Work going forward

First let me express how excellent it is to have @mark and @smattr on board. Your contributions are excellent and what a pace you’re having! I haven’t been able to keep up and reviewing even stuff that I might be able to understand, but you seem to be doing great with the help of each other. When I’m head over heels into something that is taking much longer time than I expected when I started, I find it hard to focus on anything else. This was the case with the D3 Graphviz Theme Component and with rtest that has taken most of my time the last few months.

I’m thinking on what major thing to do next. There’s always a conflict between what would be most fun and what would be most useful (even though it gratifying to be useful).

Most fun would be to look into some of the interactive stuff that’s been discussed in Graphviz web site, new edition - #12 by magjac. @mark’s ideas are excellent and would love if we could do something together.
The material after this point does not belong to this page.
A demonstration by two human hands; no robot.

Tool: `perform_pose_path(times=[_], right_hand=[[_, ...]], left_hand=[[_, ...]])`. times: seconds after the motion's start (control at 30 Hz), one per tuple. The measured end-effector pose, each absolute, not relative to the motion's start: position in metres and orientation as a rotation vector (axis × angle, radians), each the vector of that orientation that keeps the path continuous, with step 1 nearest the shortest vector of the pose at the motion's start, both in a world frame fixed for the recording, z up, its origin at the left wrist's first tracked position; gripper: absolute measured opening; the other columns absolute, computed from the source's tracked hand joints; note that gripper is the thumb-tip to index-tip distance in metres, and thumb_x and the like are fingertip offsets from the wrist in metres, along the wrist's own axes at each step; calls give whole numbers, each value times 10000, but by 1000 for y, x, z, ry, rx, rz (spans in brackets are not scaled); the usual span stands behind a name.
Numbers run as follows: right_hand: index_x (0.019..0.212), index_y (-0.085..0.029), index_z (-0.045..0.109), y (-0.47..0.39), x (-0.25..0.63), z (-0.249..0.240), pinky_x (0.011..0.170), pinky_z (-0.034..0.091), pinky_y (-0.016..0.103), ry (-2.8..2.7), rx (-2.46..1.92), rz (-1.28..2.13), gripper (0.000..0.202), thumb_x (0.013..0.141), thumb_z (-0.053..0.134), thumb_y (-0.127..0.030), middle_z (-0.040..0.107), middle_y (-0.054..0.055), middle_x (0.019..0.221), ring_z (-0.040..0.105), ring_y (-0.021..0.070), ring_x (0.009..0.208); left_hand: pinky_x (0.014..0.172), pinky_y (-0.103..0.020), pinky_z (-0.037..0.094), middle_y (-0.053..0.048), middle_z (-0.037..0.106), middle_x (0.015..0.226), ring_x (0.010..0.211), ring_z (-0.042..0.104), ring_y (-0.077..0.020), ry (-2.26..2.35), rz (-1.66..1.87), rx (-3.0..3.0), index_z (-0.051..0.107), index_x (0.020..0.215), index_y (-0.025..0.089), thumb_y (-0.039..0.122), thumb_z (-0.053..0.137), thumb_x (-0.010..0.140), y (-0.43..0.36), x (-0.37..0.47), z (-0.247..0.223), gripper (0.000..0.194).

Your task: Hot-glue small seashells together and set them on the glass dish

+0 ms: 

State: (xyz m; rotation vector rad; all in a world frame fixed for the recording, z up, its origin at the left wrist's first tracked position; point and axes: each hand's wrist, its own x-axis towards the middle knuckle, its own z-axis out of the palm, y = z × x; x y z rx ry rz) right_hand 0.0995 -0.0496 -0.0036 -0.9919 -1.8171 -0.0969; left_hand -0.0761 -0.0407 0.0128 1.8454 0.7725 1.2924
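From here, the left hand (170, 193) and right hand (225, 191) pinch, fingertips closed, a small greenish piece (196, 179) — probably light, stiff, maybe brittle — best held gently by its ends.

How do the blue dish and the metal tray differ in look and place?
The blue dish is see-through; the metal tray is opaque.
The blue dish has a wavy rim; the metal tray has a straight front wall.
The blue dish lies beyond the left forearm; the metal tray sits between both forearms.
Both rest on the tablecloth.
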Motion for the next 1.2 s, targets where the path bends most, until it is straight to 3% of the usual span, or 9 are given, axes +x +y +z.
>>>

I also have some ideas on how to use animations to show how e.g. attributes work.

Later on I would also like to create more tests, but right now my mental budget for testing is overdrawn and I have to await the next budget period :stuck_out_tongue_winking_eye:. It sounds like @smattr is also interested in testing.

Right now I however feel that we must do something about the Windows side: binaries distribution, installation and build instructions and the CI pipeline. If no one else is going to take a stab at it, I think I will start with that. I’m sure it’s going to be a bumpy road :cold_sweat:.

Let me know if there’s something else that you think I would be suited to do that you feel is pertinent.

In general, I think it would be fun to cooperate more on stuff going forward. The result is usually much better if you discuss details up-front, rather that just reviewing when the work is done. Please let me know your thoughts and what your plans are.

Thank you for wanting to look into this.

Windows is probably more popular than all other platforms combined for Graphviz.

1 Like

Sorry, that’s somewhat on me :frowning: None of my MRs are time-critical, so would it help if I plan to leave each MR live for about a week and when posting I include a deadline date on which I’m planning to merge if I hear no objection? Also feel free to drop a comment that you haven’t had time to read a diff and I should delay merging.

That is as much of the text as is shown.